--- Instructions for the task ---
Set down word for word the lines that begin the entries and run through the line containing "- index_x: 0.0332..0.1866". Give nothing further.

========================================================================

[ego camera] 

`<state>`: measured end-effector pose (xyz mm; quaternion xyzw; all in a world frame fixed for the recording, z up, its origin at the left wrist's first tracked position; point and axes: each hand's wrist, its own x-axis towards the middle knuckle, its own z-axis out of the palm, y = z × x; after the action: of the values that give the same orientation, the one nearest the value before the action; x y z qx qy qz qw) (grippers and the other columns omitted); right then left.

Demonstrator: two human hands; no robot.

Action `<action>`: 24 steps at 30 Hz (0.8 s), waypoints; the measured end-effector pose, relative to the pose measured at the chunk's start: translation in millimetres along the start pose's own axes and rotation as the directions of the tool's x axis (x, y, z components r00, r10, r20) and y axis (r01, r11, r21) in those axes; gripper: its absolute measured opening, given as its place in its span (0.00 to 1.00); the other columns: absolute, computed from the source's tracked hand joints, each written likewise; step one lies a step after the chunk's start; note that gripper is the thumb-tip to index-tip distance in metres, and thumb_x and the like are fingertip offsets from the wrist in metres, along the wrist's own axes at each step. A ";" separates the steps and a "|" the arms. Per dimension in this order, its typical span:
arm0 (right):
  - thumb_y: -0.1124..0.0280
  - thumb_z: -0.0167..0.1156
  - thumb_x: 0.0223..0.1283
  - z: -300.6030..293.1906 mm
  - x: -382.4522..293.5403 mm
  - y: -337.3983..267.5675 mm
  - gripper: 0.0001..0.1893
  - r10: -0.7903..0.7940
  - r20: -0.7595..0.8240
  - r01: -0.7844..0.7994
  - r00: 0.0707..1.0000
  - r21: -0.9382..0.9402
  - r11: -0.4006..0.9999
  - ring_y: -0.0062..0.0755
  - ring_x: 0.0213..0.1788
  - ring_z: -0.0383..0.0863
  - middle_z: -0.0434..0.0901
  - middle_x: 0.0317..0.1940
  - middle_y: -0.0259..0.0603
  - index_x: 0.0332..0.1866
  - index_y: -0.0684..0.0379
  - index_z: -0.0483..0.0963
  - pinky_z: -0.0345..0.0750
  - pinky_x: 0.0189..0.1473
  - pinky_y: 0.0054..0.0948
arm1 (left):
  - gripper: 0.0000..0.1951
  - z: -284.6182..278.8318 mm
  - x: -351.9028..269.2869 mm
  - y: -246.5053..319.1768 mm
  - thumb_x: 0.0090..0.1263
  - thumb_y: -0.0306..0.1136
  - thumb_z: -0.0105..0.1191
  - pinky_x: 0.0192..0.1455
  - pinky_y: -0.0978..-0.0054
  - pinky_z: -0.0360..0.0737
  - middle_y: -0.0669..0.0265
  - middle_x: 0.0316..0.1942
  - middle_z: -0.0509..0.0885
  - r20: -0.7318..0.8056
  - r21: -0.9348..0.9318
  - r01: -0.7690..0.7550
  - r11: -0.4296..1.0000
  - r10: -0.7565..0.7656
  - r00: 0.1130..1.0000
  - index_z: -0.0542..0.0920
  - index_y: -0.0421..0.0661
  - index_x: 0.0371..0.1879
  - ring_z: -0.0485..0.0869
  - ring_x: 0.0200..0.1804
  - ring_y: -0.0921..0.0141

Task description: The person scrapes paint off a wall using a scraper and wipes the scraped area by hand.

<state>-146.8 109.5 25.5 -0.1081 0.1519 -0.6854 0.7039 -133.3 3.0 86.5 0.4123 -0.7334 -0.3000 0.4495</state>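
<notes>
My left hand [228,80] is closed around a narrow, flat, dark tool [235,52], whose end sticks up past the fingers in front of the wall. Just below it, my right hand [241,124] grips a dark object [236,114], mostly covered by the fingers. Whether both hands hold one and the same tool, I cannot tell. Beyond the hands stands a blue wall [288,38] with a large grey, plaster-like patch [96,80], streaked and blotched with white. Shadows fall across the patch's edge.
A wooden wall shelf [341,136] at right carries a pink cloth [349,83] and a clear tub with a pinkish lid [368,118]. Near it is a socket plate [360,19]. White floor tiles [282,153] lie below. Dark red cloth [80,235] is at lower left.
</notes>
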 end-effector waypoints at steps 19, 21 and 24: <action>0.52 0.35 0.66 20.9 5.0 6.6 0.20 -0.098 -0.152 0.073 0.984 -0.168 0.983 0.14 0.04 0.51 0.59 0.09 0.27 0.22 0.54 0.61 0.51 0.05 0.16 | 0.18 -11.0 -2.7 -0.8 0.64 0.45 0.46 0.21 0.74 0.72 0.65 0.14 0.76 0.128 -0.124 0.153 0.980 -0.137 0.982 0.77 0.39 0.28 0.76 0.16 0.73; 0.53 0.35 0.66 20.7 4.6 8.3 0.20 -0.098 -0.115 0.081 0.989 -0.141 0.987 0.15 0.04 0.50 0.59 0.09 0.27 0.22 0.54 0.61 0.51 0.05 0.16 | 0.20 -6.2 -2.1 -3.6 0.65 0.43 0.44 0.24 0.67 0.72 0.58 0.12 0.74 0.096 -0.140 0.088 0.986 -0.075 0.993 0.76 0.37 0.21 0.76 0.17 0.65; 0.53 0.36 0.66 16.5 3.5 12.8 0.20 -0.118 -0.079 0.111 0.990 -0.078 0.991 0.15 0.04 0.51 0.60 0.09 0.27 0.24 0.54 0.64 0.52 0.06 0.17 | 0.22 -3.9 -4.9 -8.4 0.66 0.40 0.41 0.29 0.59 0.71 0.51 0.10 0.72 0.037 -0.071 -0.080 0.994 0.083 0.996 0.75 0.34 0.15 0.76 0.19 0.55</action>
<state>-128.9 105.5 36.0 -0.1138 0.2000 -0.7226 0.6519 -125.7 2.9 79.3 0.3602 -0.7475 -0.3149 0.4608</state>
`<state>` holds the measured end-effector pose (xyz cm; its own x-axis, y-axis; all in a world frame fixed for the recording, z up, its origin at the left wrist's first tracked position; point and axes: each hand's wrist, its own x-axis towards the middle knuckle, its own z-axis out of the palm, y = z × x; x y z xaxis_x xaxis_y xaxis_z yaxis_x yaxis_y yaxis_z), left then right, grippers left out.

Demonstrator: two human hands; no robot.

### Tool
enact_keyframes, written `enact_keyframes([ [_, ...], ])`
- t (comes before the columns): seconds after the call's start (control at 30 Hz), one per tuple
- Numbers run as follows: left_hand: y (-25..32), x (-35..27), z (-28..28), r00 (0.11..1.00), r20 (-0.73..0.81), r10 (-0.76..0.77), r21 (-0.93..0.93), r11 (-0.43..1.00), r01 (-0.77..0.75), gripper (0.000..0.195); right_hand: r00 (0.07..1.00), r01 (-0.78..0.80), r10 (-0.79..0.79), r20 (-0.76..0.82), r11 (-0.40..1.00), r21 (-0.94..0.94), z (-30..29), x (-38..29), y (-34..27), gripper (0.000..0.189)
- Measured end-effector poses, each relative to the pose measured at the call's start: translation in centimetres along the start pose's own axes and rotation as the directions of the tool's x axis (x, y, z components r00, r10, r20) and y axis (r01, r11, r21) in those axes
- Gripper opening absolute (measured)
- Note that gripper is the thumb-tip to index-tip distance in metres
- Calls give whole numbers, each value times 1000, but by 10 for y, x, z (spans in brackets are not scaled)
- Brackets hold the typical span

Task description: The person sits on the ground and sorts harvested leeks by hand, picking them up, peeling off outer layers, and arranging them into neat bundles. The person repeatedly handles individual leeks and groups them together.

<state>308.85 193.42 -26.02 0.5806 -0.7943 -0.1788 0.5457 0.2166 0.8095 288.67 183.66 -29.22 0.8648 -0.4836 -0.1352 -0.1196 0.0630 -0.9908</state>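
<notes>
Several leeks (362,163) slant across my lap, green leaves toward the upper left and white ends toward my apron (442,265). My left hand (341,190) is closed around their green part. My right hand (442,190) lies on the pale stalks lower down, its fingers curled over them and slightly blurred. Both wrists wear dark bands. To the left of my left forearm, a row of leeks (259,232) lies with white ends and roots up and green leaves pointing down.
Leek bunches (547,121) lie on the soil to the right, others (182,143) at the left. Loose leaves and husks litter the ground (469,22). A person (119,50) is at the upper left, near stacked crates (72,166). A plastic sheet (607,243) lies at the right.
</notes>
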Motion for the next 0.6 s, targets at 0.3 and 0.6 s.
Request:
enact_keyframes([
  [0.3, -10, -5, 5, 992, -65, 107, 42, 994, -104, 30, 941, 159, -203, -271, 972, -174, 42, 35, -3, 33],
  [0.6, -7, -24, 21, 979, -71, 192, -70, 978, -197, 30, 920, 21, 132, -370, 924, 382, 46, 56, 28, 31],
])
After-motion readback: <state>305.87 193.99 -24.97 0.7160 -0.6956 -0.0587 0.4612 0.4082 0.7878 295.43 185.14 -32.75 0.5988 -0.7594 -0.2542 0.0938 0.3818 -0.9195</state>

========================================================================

--- Task output ---
[ego camera] 

`<state>`: measured end-effector pose (xyz mm; quaternion xyzw; all in a world frame fixed for the recording, z up, its origin at the left wrist's first tracked position; point and axes: each hand's wrist, its own x-axis towards the middle knuckle, its own z-axis out of the palm, y = z × x; after the action: of the values that give the same orientation, the one nearest the value before the action; x y z qx qy qz qw) (grippers and the other columns omitted); right then left.

Demonstrator: two human hands; no robot.

Action `<action>`: 24 steps at 30 Hz (0.8 s), waypoints; the measured end-effector pose, relative to the pose measured at the chunk's start: translation in millimetres along the start pose's own axes and rotation as the directions of the tool's x axis (x, y, z components r00, r10, r20) and y axis (r01, r11, r21) in those axes; gripper: its absolute measured opening, given as its place in its span (0.00 to 1.00); the other columns: absolute, computed from the source's tracked hand joints, each written likewise; step one lies a step after the chunk's start; note that gripper is the thumb-tip to index-tip distance in metres, and thumb_x and the like are fingertip offsets from the wrist in metres, along the wrist's own axes at each step. A ";" separates the steps and a "|" the arms. Per dimension in this order, its typical span:
arm0 (right):
  - thumb_y: -0.1124..0.0280
  - thumb_z: -0.0167..0.1156
  - thumb_x: 0.0223..0.1283
  - z: -300.6030..293.1906 mm
  - x: -382.4522..293.5403 mm
  - y: -337.3983..267.5675 mm
  - gripper: 0.0001..0.1893
  - r10: -0.7903..0.7940
  - r20: -0.7595..0.8240
  - r01: -0.7844..0.7994
  - r00: 0.0707..1.0000
  - r21: -0.9382..0.9402
  - r11: -0.4006..0.9999
  - ring_y: -0.0062..0.0755
  - ring_x: 0.0213..0.1788
  - ring_z: -0.0383..0.0863
  - middle_z: -0.0434..0.0901
  - middle_x: 0.0317..0.1940
  - middle_y: -0.0259..0.0603
  - index_x: 0.0332..0.1866

The answer has been fully written out.